Search the listing for the string "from" and copy every line that contains it.

DATA =>
+--
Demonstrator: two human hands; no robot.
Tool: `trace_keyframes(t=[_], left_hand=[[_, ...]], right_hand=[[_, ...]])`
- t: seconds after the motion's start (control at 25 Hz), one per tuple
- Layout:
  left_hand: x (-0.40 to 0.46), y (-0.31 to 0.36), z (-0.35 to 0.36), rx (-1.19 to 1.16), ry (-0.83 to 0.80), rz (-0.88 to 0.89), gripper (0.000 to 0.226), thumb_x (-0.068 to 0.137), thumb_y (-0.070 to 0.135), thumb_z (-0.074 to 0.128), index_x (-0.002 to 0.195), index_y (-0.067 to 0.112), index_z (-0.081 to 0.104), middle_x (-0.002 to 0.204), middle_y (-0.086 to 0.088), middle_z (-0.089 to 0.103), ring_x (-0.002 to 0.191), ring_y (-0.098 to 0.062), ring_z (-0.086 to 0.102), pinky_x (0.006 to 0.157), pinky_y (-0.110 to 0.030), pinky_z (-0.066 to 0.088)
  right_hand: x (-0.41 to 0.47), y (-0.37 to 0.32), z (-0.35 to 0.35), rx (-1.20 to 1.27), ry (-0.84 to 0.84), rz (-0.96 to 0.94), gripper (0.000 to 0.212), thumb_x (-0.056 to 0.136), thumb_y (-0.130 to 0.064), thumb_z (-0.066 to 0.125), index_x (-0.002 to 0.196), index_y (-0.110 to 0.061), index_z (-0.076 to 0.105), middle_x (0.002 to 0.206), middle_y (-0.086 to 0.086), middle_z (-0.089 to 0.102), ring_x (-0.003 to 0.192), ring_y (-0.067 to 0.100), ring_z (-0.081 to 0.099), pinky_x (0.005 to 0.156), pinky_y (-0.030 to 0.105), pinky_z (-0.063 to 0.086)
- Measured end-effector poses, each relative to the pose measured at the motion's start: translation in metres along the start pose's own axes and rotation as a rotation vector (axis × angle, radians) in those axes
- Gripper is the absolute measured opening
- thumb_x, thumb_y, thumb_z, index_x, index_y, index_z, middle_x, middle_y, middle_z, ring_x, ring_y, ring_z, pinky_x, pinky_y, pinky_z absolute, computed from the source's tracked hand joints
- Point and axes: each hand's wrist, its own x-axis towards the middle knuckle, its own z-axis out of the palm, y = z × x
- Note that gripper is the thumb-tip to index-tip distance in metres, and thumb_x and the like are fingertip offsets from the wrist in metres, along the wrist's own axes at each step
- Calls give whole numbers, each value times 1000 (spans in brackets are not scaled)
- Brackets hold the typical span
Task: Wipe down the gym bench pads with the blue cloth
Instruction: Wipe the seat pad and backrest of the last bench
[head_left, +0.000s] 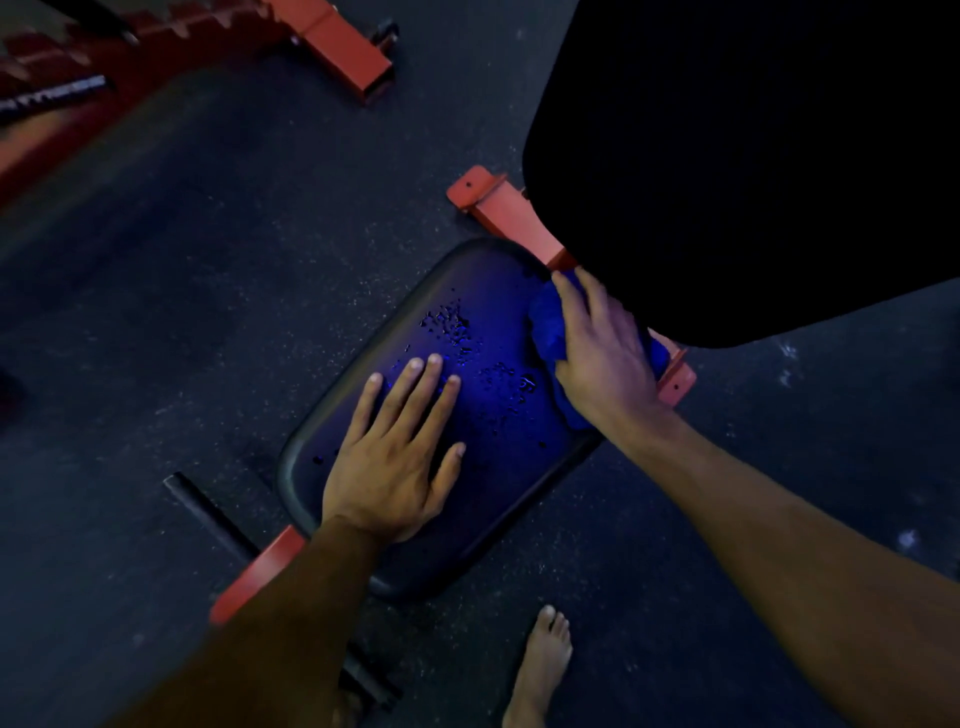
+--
ANSWER AREA =>
- thumb_x, thumb_y, thumb_z, index_x, index_y, index_z, middle_x, middle_y, middle_z, ring_x, ring_y, ring_z, pinky_x, pinky_y, pinky_z absolute, computed from the source's tracked hand joints
- Note that gripper is the thumb-tip to index-tip distance in metres, and thumb_x and the like are fingertip offsets from the wrist in metres, along the wrist's own axes at each step

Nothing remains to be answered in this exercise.